According to him, poor remuneration of teachers and deplorable condition of primary schools is affecting the foundation of education in the country.
He attributed the deplorable condition of the schools to poor funding of Local Education Authorities (LEAs) by respective state governments.
“Before, primary education has been fully supported by local governments through LEAs, because the people know who to hold accountable for successes or failure of education at the grassroots.
“Presently; the local government councils are not receiving their statutory allocation in the name of Joint Account, thereby making it impossible for them to fund education at basic level.
“The establisment of the Universal Basic Education Commission (UBEC) and State Universal Education Board (SUBEB) caused more damage than the expected positive outcome in the education sector,” he said.
The lecturer advocated for the review of UBEC programme as part of measures to reinvigorate the basic education sector.
To address the problem, the state governments in the region had initiated viable infrastructure and teacher development programmes towards raising standard in the sector.
Mega school, Gombe
In Borno; the state government had executed 194 school infrastructure projects in the past three years.
According to official document, the projects include rehabilitation, completion and construction of new 21 mega primary, secondary and technical colleges across the 27 local government areas of the state.
It showed that 33 of the projects had been executed in Askira Uba; eight in Bama, six in Bayo, six in Biu, nine in Chibok, two in Damboa, two in Guzamala and eight in Gwoza.
Others were 12 school projects in Hawul; 25 in Jere, five in Kaga, 19 in Konduga, four in Kwaya Kusar, six in Mafa, one in Mobbar, 48 in Maiduguri, four in Monguno, four in Ngala and two in Gubio.
The government also distributed 221,000 assorted text books to the schools.
He said the gesture would motivate the teachers, adding that good remuneration was necessary in getting qualified teachers.
“The teachers are impressed as it would improve teaching and learning process in the state.
“In Borno, the government has done well in area of infrastructure, what we need now is more qualified teachers to manage our schools,” Jibrin said.
Mega school, GombeIn Gombe, the state government says it has renovated 715 basic and post schools, constructed 612 classrooms and 10 administrative blocks in 10 schools.
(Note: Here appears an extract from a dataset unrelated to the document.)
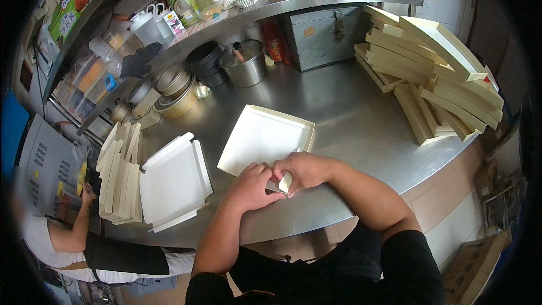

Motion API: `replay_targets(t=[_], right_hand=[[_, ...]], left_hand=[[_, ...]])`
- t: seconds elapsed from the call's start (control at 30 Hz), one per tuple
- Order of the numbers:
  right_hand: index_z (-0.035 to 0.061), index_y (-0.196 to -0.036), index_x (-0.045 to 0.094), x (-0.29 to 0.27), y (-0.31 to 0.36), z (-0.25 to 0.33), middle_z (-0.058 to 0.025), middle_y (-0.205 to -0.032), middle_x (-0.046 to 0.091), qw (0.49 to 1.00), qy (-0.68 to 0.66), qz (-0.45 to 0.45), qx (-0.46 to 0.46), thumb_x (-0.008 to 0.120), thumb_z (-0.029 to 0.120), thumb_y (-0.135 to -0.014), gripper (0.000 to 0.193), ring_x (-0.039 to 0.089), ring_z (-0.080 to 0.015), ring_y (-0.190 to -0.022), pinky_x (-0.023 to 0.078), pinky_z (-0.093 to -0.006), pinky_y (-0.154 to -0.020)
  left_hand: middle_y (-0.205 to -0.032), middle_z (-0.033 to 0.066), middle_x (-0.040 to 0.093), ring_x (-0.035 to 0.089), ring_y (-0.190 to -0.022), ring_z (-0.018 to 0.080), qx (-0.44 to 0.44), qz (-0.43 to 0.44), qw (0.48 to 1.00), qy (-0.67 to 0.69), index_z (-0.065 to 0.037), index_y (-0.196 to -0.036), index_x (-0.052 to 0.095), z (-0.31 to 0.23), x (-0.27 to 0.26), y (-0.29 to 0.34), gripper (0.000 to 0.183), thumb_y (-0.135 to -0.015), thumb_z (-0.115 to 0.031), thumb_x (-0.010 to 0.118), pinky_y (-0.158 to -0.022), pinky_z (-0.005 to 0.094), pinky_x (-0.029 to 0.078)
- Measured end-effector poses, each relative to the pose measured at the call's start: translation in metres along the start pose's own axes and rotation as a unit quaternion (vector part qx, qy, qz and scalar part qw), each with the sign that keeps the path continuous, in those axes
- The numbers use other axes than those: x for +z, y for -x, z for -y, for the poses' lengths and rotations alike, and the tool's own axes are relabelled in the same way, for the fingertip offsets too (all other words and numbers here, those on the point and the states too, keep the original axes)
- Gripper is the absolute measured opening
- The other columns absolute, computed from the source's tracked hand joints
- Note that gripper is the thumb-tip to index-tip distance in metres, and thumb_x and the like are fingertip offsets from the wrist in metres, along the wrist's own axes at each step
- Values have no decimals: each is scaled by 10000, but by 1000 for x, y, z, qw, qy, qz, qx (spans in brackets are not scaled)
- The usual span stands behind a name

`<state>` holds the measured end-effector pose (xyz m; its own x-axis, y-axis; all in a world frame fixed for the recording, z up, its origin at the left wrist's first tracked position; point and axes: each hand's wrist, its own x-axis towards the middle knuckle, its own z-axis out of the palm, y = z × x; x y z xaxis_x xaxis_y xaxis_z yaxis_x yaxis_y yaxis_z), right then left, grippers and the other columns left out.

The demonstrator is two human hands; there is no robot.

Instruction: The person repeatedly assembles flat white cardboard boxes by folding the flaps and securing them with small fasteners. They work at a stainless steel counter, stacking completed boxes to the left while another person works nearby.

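A shallow cardboard box (262, 135), white inside and cream outside, lies on the steel table in front of me, its far and left walls standing up. My left hand (250, 186) and my right hand (302, 170) meet at its near side. The fingers of both are bent and pinch the box's near right corner, where a small cream flap (286, 182) sticks up between them. My hands cover most of that near wall. To the left lies a flat, partly creased box blank (176, 183), white side up, its edge flaps slightly raised.
Cream box pieces (120, 181) stand packed at the table's left end. Folded boxes (435, 73) are piled unevenly at the right. Metal pots (243, 63), round pans (175, 90) and a grey metal chest (327, 36) line the back, under a shelf. Another person (68, 237) works at the left.
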<state>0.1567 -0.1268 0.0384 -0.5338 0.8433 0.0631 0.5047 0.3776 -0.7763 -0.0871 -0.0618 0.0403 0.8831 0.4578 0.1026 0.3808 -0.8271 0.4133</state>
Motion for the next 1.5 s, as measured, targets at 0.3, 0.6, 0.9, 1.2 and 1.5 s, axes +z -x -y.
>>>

Mr Babaji Babadidi, Executive Chairman, Gombe State Universal Basic Education Board (SUBEB), reiterated government commitment towards improvement of teachers’ welfare
He said the board was working towards the implementation of the teacher promotion, adding that the state recorded 539,831 pupils enrollment in 12,637 schools across the state.
According to him, the government has recruited qualified teachers to address shortage of manpower in the schools.
This, he would encouraged school enrollment and reduce the number of out-of-school children in the state.
In the same vein; Yobe government has constructed seven mega primary and secondary schools across the major towns in the state to decongest classrooms, create enabling teaching and learning environment.
The state government also constituted a technical committee on basic and secondary education to rejuvenate the sector.
For his part; Bello urged government at all levels to increase funding to the education sector to encourage infrastructure and teacher development programmes.
“The state governments should invest heavily and demonstrate interest in education because you cannot say education is compulsory at the basic level and it is not available”.